- _What the exercise asks_:
Set down every entry once more, exactly as it appears.

- _Provided records_:
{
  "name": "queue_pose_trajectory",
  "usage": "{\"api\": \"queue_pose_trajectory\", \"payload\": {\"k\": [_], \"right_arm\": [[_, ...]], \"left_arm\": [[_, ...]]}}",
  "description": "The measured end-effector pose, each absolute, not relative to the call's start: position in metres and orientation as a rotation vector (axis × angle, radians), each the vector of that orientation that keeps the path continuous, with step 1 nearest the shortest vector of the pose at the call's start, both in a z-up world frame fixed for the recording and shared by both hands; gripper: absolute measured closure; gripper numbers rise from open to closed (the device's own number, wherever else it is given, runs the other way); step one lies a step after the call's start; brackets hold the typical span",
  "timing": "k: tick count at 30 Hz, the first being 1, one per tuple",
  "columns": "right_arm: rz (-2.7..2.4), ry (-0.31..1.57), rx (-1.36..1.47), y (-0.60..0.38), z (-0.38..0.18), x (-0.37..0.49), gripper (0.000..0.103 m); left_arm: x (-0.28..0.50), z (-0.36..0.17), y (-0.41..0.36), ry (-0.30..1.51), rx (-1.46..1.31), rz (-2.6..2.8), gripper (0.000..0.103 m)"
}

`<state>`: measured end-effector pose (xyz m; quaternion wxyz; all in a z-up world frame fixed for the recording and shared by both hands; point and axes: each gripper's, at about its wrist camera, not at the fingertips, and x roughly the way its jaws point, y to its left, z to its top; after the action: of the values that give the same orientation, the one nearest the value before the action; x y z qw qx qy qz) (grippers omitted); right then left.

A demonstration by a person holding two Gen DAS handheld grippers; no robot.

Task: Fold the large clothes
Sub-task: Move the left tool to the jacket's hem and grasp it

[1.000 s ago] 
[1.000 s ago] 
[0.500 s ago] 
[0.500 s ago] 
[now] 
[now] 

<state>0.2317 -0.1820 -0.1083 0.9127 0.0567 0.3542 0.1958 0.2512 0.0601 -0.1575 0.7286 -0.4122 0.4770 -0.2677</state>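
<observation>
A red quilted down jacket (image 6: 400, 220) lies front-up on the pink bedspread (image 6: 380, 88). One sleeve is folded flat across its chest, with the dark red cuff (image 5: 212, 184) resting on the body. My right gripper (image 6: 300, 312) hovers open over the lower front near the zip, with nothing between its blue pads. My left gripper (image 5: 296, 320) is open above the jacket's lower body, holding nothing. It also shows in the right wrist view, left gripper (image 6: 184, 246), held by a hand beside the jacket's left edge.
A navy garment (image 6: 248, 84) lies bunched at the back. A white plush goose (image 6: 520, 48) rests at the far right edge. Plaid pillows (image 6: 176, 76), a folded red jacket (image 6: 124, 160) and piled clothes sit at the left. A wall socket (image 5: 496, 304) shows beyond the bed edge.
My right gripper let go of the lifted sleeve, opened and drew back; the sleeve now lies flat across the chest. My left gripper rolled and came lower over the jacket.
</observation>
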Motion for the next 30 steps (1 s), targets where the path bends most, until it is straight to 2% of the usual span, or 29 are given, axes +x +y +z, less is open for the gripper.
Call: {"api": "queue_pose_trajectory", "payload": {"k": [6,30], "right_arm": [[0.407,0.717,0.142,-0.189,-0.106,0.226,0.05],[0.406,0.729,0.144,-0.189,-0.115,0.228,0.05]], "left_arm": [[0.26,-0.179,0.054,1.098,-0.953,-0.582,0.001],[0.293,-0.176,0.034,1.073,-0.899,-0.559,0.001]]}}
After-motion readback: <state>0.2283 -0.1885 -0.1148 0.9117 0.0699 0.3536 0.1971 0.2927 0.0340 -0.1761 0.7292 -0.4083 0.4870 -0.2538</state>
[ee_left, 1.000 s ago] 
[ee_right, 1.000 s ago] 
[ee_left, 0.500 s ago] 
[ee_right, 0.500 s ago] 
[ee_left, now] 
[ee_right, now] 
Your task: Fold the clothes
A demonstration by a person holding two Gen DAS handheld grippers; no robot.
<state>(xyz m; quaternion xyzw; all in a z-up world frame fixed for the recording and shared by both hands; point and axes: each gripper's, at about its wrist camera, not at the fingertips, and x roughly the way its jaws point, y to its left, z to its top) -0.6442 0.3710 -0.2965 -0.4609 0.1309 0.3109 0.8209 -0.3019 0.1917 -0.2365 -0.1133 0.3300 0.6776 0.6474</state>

- _Solution to this task_:
{
  "name": "queue_pose_trajectory",
  "usage": "{\"api\": \"queue_pose_trajectory\", \"payload\": {\"k\": [_], \"right_arm\": [[_, ...]], \"left_arm\": [[_, ...]]}}",
  "description": "The measured end-effector pose, each absolute, not relative to the call's start: position in metres and orientation as a rotation vector (axis × angle, radians), each the vector of that orientation that keeps the path continuous, with step 1 nearest the shortest vector of the pose at the call's start, both in a z-up world frame fixed for the recording and shared by both hands; gripper: absolute measured closure; gripper numbers rise from open to closed (the device's own number, wherever else it is given, runs the other way); step one lies a step after the call's start; brackets hold the typical span",
  "timing": "k: tick count at 30 Hz, the first being 1, one per tuple",
  "columns": "right_arm: rz (-2.7..2.4), ry (-0.31..1.57), rx (-1.36..1.47), y (-0.60..0.38), z (-0.38..0.18), x (-0.37..0.49), gripper (0.000..0.103 m); left_arm: x (-0.28..0.50), z (-0.36..0.17), y (-0.41..0.36), ry (-0.30..1.51), rx (-1.46..1.31), rz (-2.6..2.8), gripper (0.000..0.103 m)"
}

`<state>`: measured end-effector pose (xyz m; quaternion wxyz; all in a z-up world frame fixed for the recording and shared by both hands; point and axes: each gripper's, at about its wrist camera, not at the fingertips, and x roughly the way its jaws point, y to its left, z to its top; after the action: of the values that give the same orientation, the one nearest the value before the action; x y z qw qx qy qz) (grippers omitted); right then left.

A demonstration by a person holding two Gen DAS handheld grippers; no robot.

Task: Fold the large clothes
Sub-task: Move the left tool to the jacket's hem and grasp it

[1.000 s ago] 
[1.000 s ago] 
[0.500 s ago] 
[0.500 s ago] 
[now] 
[now] 

<state>0.2317 -0.1820 -0.1083 0.9127 0.0567 0.3542 0.1958 0.2512 0.0601 -0.1575 0.7286 -0.4122 0.4770 -0.2677</state>
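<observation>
A red quilted down jacket (image 6: 400, 220) lies front-up on the pink bedspread (image 6: 380, 88). One sleeve is folded flat across its chest, with the dark red cuff (image 5: 212, 184) resting on the body. My right gripper (image 6: 300, 312) hovers open over the lower front near the zip, with nothing between its blue pads. My left gripper (image 5: 296, 320) is open above the jacket's lower body, holding nothing. It also shows in the right wrist view, left gripper (image 6: 184, 246), held by a hand beside the jacket's left edge.
A navy garment (image 6: 248, 84) lies bunched at the back. A white plush goose (image 6: 520, 48) rests at the far right edge. Plaid pillows (image 6: 176, 76), a folded red jacket (image 6: 124, 160) and piled clothes sit at the left. A wall socket (image 5: 496, 304) shows beyond the bed edge.
My right gripper let go of the lifted sleeve, opened and drew back; the sleeve now lies flat across the chest. My left gripper rolled and came lower over the jacket.
</observation>
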Motion for the next 30 steps (1 s), targets where the path bends most, until it is straight to 2% of the usual span, or 29 are given, axes +x +y +z, less is open for the gripper.
Call: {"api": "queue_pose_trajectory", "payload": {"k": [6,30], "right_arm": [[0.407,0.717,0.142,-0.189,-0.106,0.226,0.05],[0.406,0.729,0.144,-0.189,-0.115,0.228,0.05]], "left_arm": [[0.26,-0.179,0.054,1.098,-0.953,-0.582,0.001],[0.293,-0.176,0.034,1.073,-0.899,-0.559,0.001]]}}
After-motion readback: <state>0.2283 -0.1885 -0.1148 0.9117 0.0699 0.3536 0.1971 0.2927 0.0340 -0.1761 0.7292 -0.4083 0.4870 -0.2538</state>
[ee_left, 1.000 s ago] 
[ee_right, 1.000 s ago] 
[ee_left, 0.500 s ago] 
[ee_right, 0.500 s ago] 
[ee_left, now] 
[ee_right, now] 
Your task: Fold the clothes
A demonstration by a person holding two Gen DAS handheld grippers; no robot.
<state>(xyz m; quaternion xyzw; all in a z-up world frame fixed for the recording and shared by both hands; point and axes: each gripper's, at about its wrist camera, not at the fingertips, and x roughly the way its jaws point, y to its left, z to its top) -0.6442 0.3710 -0.2965 -0.4609 0.1309 0.3109 0.8209 -0.3019 0.1917 -0.2365 -0.1133 0.3300 0.6776 0.6474</state>

There's no more to the answer.